Ceux qu’on nommait traditionnellement les chiffonniers, 4.000 répartis dans tout le réseau, ont été obligés d’étendre leur champ d’investigation. Au-delà de l’armoire en chêne massif de grand-mère ou des vêtements démodés, les compagnons se sont désormais spécialisés dans le recyclage. La « chine » est toujours centrale, mais le ramassage et le démantèlement des D3E (déchets d’équipements électriques et électroniques) prennent une place croissante. L’idée est de s’inscrire dans une logique de développement durable et de participer aux préoccupations environnementales. Cette dimension verte concerne également des produits du type palettes, cartouches d’encre, téléphones portable… « Les trier et les recycler requiert un savoir-faire très pointu, c’est pourquoi nous avons créé des ateliers d’insertion où travaillent des compagnons ou des emplois aidés », précise Christophe Deltombe. Outre ces avancées technologiques, les communautés souffrent par ailleurs du consumérisme effréné des Français. Une société du « tout jetable » qui a des répercussions sur la nature même de ce qui est récupéré. « Nous consommons de plus en plus et de plus en plus vite », analyse Sandrine Witeska. « La qualité des objets a beaucoup baissé et leur remise en vente est donc plus compliquée. » Autre problème, depuis cinq ou six ans, la concurrence avec certaines entreprises du secteur privé qui pratiquent le ramassage du textile. « Sous couvert de faire de l’humanitaire, ces boîtes n’hésitent pas à délocaliser en Roumanie. » Une guerre déloyale doublée de l’arrivée sur le marché des textiles asiatiques, de très mauvaise qualité eux aussi, impossibles à écouler car trop abîmés. Le chiffre d’affaire des communautés est pourtant resté globalement stable. Mais à quel prix ? « Le volume de marchandises à jeter étant plus important, explique le président d’Emmaüs France, notre activité est condamnée à augmenter pour maintenir le même niveau de recettes. On travaille plus pour gagner autant. »

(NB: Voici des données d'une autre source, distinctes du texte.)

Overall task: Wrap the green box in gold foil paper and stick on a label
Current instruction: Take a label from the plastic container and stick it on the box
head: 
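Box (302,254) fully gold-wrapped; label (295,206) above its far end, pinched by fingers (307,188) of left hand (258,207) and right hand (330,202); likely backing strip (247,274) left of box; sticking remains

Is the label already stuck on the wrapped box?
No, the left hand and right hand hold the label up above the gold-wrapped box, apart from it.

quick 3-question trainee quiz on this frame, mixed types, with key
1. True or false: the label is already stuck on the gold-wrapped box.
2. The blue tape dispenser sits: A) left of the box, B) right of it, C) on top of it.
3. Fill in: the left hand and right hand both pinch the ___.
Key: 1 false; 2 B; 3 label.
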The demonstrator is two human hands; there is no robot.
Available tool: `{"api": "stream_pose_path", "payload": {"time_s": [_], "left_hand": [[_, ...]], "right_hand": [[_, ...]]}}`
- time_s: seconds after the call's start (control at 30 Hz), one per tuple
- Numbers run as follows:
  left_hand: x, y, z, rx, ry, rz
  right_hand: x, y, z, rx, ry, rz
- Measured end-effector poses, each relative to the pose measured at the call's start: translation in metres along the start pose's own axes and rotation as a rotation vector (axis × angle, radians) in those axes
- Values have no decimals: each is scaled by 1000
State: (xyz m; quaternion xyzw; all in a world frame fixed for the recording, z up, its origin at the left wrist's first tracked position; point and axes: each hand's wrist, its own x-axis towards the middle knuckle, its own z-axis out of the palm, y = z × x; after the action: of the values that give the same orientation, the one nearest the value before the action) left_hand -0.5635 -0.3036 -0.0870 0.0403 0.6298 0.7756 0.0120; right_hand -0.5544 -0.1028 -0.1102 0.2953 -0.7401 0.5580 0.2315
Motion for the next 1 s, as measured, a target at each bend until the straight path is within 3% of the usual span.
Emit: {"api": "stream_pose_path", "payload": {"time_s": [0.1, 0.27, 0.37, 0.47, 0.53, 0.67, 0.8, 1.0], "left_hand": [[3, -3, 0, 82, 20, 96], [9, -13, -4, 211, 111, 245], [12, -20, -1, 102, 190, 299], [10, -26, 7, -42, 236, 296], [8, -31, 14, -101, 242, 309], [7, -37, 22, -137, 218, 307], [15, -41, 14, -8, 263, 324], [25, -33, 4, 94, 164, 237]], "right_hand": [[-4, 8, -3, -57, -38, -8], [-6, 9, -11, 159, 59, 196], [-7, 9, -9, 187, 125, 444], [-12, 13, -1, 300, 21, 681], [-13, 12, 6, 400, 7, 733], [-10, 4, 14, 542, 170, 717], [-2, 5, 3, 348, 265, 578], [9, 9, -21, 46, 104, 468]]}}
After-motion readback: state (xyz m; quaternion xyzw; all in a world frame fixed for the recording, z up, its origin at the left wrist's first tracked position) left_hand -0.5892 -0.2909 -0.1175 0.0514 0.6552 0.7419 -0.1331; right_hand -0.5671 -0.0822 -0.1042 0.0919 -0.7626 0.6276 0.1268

Depuis le décès du Père chiffonnier, les clients ne sont heureusement plus aussi exigeants : ils viennent davantage pour rencontrer les compagnons que pour faire des bonnes affaires. « Les curieux d’aujourd’hui seront peut-être les bénévoles de demain », se félicite Sandrine Witeska.

Cette dernière évolution s’ajoute à toutes celles qui nourrissent la véritable transformation opérée par Emmaüs depuis quelques années. On entend bien encore, ici et là, quelques nostalgiques des communautés « à l’ancienne ». Mais tous s’accordent pourtant à dire que c’est cette capacité à changer qui a permis à Emmaüs de continuer à exister et à se développer. Reste à savoir si après l’Abbé, son empire perdra en combativité… Ce qui est certain, c’est que cette mutation devrait, au rythme des changements économiques et sociaux, se poursuivre encore des années. Des années après le dernier souffle de l’Abbé.